Aim of the task
The answer should be the exact lines from the line containing "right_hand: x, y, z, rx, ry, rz" through the last line of the material below, with no pictures.

Exercise data
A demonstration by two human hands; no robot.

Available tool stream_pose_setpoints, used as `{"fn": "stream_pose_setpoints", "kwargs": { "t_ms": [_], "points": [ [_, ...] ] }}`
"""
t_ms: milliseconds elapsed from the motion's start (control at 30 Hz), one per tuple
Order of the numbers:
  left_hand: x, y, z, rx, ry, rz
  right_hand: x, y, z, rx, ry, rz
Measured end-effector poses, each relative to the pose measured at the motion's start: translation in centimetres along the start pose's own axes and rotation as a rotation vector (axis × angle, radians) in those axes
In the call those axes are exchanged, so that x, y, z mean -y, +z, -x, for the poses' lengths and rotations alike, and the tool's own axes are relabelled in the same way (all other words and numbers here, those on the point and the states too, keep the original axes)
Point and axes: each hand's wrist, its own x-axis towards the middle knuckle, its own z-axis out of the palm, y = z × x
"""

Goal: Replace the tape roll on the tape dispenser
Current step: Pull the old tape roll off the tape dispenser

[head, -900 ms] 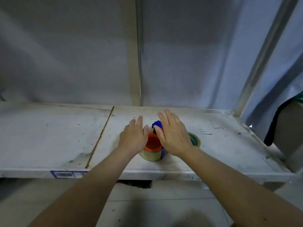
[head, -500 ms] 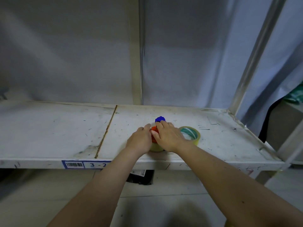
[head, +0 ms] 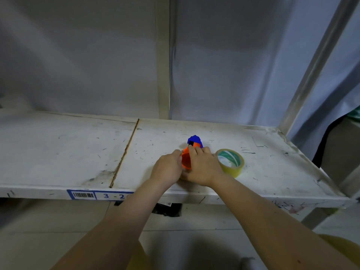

Result of this exercise
  right_hand: x, y, z, rx, ry, rz
Measured end-effector poses, each relative to the pose measured at the motion's start: translation in centimetres along the start pose's own axes and rotation as a rotation vector (axis × angle, radians) in those axes
In the call those axes are exchanged, so that x, y, z mean -y, +z, -x, for the poses' lengths and rotations alike, and the tool's own axes are relabelled in the same way (all other words and numbers here, those on the point and the states too, keep the original axes)
Point and axes: each hand's wrist, its own x-axis towards the middle knuckle, its own z-axis out of the palm, y = z × x
"""

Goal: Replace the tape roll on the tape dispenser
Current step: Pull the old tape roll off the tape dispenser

[head, -900 ms] 
[head, -500 ms] 
[head, +0 ms] 

Nothing else is needed for the answer.